Results of this study indicate that MRI ratings of silent, or subclinical, cerebrovascular disease are associated with higher levels of BP and/or PP among those in our youngest age cohort of </= 63 years (based on tertile distributions), which is comprised predominantly of middle-aged (range commonly defined as ages 40–59 years) to “young old” (range defined as 60–69 years) persons (see 29
).. Specifically, both systolic BP and PP were associated with greater WMH and silent brain infarction among those 63 years of age or younger. PP was also related to these endpoints among those aged 64–68 years (which would be defined as “young old” [29
]). Both systolic and diastolic BP was associated with greater brain atrophy in those aged 63 and younger.

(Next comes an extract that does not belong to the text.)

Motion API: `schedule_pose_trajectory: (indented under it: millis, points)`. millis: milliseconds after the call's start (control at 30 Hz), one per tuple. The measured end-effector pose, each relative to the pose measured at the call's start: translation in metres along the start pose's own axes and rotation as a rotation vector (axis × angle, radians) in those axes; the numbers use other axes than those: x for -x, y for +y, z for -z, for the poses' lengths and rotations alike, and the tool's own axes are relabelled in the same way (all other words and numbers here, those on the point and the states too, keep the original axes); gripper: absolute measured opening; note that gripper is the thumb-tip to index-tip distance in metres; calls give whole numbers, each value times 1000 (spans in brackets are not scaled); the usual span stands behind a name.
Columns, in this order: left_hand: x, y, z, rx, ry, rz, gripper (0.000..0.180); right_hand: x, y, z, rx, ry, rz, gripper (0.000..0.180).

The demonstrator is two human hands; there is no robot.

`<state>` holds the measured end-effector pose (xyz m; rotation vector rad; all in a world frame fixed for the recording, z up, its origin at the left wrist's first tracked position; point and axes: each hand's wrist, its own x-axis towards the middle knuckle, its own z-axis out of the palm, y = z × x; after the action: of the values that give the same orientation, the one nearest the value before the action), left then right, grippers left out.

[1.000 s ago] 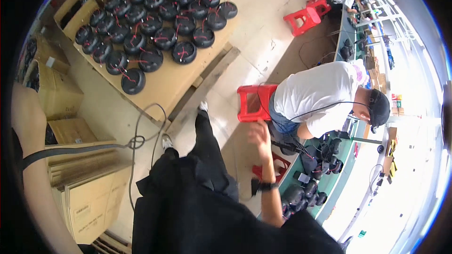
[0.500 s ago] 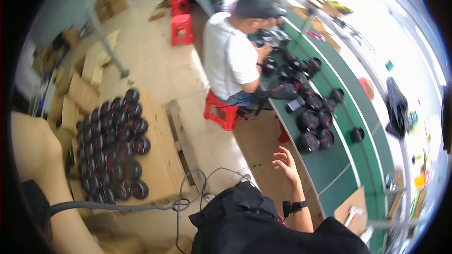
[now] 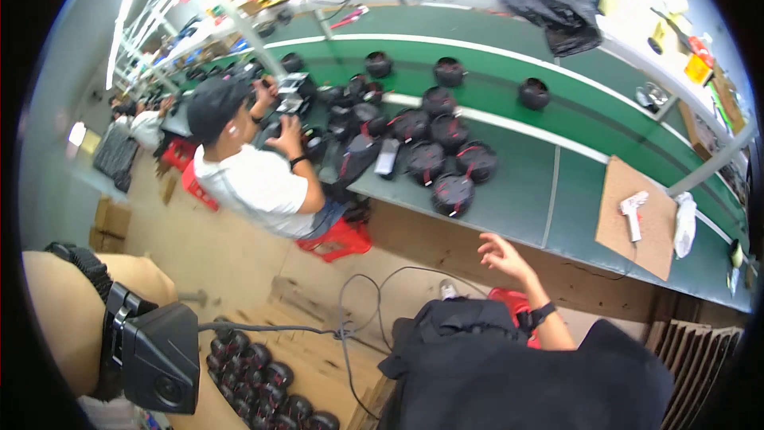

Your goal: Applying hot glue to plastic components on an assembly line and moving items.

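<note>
My right hand (image 3: 508, 258) hangs in the air just off the near edge of the green-topped workbench (image 3: 525, 199), fingers spread and holding nothing. A black band circles its wrist. The closest things to it are several round black housings with red marks (image 3: 454, 194), clustered on the bench. My left arm (image 3: 60, 326) is bent up at the left rim, with a black box-shaped camera (image 3: 163, 358) strapped to it. The left hand itself does not show. From that camera a grey cable (image 3: 270, 326) runs across in front of me.
At the left a co-worker (image 3: 255, 183) sits on a red stool (image 3: 338, 240), hands at a dark device. A white heat-gun-like tool (image 3: 633, 211) lies on a brown board (image 3: 649, 247) to the right. More black housings (image 3: 263, 382) stand on cardboard low down. A black plastic bag (image 3: 549, 4) hangs above.
My view has swung right toward the bench, so the bench now spans the picture and the cardboard with housings has dropped to the lower edge. My right hand stays open and empty.
</note>
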<state>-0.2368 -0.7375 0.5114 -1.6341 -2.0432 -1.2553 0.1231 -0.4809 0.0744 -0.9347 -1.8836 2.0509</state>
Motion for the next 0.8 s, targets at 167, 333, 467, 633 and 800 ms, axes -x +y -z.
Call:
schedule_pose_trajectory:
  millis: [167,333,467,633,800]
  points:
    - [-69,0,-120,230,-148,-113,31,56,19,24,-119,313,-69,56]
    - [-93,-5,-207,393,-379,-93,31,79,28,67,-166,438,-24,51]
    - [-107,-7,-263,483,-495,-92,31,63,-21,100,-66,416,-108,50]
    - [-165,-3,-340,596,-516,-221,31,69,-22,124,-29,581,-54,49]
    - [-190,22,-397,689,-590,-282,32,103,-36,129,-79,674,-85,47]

Our findings are consistent with prior research linking elevated BP with greater extent of white matter disease and increased frequency of silent brain infarctions [8
]. In contrast, relatively little is known about relations between PP and white matter disease or silent brain infarction. Emerging evidence does suggest that pulse wave velocity, another measure of arterial stiffness, is related to degree of white matter disease and number of silent infarctions among older adults [21
]. The present study therefore suggests that these findings extend to PP.

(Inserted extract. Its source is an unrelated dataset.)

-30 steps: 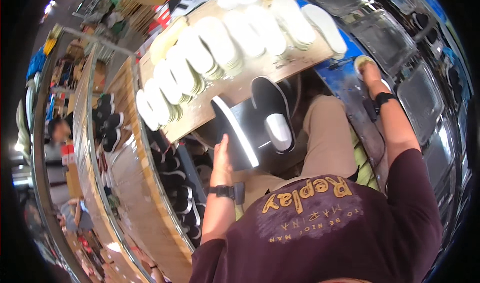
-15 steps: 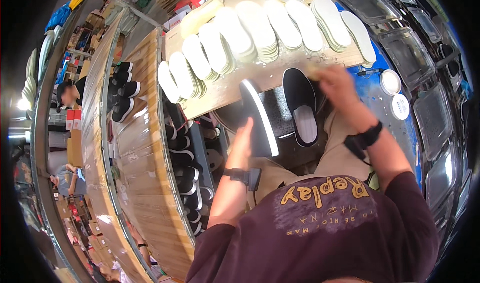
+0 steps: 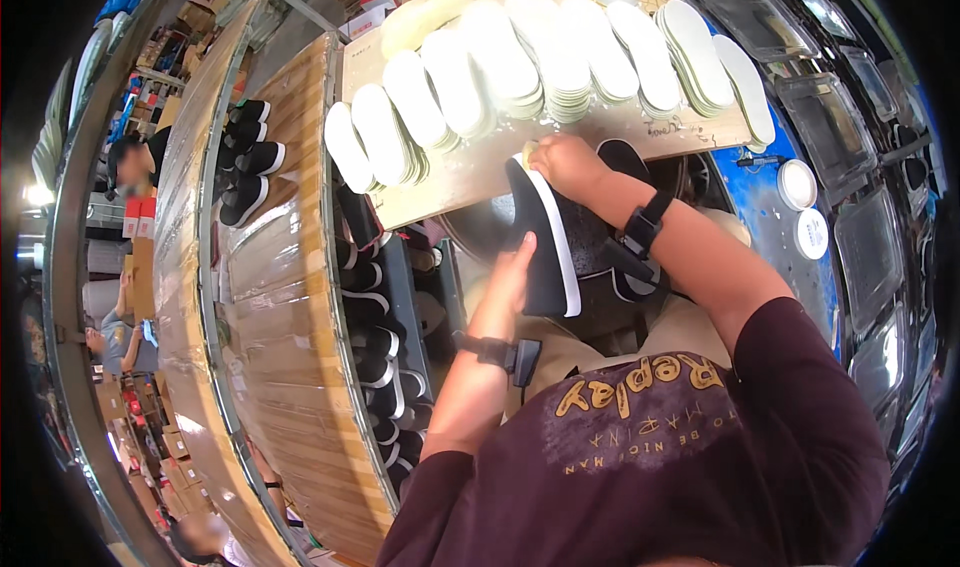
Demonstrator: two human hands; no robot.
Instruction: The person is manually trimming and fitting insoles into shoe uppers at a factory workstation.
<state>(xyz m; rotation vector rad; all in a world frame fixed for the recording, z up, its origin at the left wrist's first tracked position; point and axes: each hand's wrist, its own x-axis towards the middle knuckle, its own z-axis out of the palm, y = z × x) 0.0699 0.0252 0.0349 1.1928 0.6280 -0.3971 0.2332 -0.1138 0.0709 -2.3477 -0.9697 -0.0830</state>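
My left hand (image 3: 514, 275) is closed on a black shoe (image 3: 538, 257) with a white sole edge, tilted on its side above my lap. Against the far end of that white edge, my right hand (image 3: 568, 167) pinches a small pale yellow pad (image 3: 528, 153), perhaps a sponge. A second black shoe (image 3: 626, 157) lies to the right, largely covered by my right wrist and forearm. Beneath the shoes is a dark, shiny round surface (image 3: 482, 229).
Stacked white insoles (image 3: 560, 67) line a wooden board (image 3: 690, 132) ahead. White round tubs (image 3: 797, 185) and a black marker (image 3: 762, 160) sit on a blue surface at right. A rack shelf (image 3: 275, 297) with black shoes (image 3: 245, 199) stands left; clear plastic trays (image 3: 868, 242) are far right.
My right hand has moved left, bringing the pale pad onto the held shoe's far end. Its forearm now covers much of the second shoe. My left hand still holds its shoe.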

Previous research has also identified associations between elevated BP and hypertension and indicators of brain atrophy [1
]. Limited evidence suggests that elevations in PP may also be associated with brain atrophy. For instance, cognitively-intact older adults with subclinical brain atrophy demonstrate steeper increases in PP with age than individuals without evidence of brain atrophy [19
]. Present study findings add to this growing literature and further emphasize the possible role of BP pulsatility in the development of multiple aspects of subclinical cerebrovascular disease.

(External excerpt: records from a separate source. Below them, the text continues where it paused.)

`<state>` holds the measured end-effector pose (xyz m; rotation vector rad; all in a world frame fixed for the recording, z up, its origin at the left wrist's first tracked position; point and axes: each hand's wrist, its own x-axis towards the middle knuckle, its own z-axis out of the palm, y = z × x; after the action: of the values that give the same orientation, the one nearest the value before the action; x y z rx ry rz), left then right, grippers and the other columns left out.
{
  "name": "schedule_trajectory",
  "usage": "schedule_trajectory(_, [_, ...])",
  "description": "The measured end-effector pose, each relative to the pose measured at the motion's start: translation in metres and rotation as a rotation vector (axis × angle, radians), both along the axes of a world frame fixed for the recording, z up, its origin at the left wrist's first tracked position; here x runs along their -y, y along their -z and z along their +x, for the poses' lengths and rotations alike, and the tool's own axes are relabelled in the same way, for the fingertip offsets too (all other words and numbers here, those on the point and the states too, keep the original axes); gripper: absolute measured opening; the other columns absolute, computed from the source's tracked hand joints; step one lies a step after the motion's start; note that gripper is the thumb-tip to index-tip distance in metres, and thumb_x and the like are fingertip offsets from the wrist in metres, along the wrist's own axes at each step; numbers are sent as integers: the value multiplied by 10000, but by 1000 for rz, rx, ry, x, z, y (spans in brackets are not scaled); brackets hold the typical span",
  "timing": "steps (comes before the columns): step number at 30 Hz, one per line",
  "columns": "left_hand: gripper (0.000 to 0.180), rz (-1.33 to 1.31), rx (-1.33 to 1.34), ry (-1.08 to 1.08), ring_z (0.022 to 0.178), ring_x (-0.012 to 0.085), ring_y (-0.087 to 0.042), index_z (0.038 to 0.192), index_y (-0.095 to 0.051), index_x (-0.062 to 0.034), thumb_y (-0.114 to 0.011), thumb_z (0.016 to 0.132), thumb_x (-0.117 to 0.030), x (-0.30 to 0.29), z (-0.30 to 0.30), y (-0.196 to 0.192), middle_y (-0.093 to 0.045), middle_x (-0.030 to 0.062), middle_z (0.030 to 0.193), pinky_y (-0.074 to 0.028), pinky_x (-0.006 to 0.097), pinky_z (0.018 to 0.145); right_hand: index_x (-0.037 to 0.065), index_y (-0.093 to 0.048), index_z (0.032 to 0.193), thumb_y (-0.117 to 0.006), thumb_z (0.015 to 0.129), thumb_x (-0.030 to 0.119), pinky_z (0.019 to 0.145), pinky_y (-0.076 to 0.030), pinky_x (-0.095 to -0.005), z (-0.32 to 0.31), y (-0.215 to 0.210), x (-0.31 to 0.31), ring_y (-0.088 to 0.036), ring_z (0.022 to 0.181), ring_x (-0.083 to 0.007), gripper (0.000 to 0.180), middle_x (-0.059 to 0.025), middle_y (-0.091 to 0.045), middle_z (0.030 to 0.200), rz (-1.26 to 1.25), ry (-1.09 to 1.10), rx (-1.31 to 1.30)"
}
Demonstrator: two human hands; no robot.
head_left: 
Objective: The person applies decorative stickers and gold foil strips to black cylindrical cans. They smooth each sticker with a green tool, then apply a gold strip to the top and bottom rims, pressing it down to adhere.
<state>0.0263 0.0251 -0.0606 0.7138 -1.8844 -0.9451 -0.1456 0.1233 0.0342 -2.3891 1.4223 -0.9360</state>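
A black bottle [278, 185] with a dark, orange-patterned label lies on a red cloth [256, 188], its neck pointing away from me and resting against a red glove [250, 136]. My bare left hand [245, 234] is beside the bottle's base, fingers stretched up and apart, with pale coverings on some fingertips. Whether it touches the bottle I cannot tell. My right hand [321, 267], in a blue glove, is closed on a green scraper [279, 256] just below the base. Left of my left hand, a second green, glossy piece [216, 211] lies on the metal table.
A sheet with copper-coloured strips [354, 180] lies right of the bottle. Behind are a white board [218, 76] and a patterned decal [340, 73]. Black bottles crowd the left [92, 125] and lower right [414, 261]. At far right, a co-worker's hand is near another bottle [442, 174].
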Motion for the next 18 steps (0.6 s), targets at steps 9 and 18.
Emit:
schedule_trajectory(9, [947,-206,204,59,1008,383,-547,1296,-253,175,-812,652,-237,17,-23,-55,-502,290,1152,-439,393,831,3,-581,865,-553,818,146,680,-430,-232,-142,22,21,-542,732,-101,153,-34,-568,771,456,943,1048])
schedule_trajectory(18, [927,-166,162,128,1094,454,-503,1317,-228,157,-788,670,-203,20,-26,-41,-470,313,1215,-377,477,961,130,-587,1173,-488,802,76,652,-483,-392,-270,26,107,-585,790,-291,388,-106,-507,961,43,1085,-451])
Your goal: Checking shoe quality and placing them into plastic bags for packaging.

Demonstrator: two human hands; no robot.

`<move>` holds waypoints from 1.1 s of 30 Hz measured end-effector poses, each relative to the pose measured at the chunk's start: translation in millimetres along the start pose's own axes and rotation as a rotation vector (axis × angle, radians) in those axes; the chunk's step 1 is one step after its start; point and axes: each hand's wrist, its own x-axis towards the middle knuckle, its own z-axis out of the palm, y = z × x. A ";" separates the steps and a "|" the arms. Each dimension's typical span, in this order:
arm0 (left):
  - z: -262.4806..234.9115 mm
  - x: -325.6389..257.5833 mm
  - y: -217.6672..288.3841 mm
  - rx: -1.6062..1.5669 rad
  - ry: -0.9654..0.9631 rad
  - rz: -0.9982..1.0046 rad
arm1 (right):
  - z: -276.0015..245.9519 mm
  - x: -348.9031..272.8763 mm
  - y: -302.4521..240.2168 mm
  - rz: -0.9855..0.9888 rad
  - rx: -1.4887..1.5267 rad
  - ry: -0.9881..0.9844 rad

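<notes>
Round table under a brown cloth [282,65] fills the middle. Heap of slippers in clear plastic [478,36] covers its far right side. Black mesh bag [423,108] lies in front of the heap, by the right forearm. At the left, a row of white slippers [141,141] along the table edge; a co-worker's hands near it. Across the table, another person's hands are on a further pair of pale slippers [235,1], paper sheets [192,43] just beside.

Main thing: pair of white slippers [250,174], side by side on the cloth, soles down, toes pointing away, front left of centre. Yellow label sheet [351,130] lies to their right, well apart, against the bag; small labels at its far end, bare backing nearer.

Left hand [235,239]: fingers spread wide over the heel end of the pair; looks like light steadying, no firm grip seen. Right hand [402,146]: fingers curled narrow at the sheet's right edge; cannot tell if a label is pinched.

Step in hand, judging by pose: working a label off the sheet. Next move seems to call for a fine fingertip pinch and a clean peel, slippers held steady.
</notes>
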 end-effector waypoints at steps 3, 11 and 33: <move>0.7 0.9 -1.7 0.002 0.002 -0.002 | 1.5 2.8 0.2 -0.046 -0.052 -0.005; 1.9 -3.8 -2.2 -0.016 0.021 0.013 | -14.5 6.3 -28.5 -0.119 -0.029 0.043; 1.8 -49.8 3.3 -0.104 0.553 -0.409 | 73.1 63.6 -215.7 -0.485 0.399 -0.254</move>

Associations between elevated BP/PP and subclinical cerebrovascular disease noted here were most apparent among those ages 63 or younger. This pattern of findings is consistent with longitudinal research noting midlife BP to be a potent predictor of late-life brain-related endpoints, including cognitive function and dementia [34
]. When age cohorts are compared directly, however, BP levels are predictive of poor brain health across adulthood. For instance, Elias and colleagues found similar detrimental effects of elevated BP on longitudinal cognitive change among both younger and older adult cohorts in the Maine-Syracuse Longitudinal Study of Hypertension [36
]. Further, elevated BP is significantly associated with vascular and overall mortality among both middle-aged and older adults [37
]. Present study findings may therefore be attributable, in part, to a healthy survivor effect among our older participants, given the rather stringent inclusion and exclusion criteria utilized and increased hypertension/cardiovascular disease incidence with age. It has also been noted that mildly elevated BP may be beneficial to brain status among elderly persons.
Several neurophysiological mechanisms posited to underlie BP- and PP-brain associations include regional or global cerebral hypoperfusion, disruption of the blood-blain barrier, and/or endothelial dysfunction [38
]. With respect to PP, increased pulsatility associated with arterial stiffness may directly and negatively impact cerebral vessel integrity, particularly in watershed areas of the cerebral circulation. These neurophysiological mechanisms have been linked with both subclinical and clinical cerebrovascular diseases, including white matter disease, silent infarctions, cortical atrophy, and micro- and macro-vascular diseases [40
], which are in turn predictive of brain-related endpoints including cognitive dysfunction and decline, dementia, and stroke.
Our work extends prior research in three major ways. First, our PP findings suggest that the pulsatility component of BP may be particularly important to the development of WMH and silent brain infarction. Second, the relations of BP or PP to subclinical cerebrovascular disease are most pronounced for our middle-aged to “young old” cohort. This may, in part, reflect a healthy survivor effect on the oldest members of our sample. Third, it is rare to find simultaneous examination of BP, PP, age moderation, and multiple indicators of subclinical cerebrovascular disease in the existing literature. Lastly, the derived principal components and their transformation using normal scores represents a new methodological development that could be useful in future studies that utilize categorical ratings of brain pathology.
The present investigation had several limitations. First is use of a cross-sectional design. It is critical to determine the prognostic significance of BP and PP with respect to subclinical cerebrovascular disease. Second, the small, relatively homogeneous, and non-representative sample limits the generalizability of these findings. Third, because only those with mild to moderate hypertension, either untreated or on monotherapy, were studied in this protocol, associations of BP to subclinical cerebrovascular disease are likely underestimated in the present analyses. Fourth, the small sample size limits our statistical power. Fifth, use of ordinal MRI ratings limits power to detect associations.
To conclude, results of the present study demonstrate interactive relations of continuous levels of BP and PP with subclinical cerebrovascular disease such that those at middle-aged to “young old” ages showed the greatest pathology on MRI. Such subclinical cerebrovascular disease may confer risk for future cognitive decline, dementia, and stroke as a function of higher BP.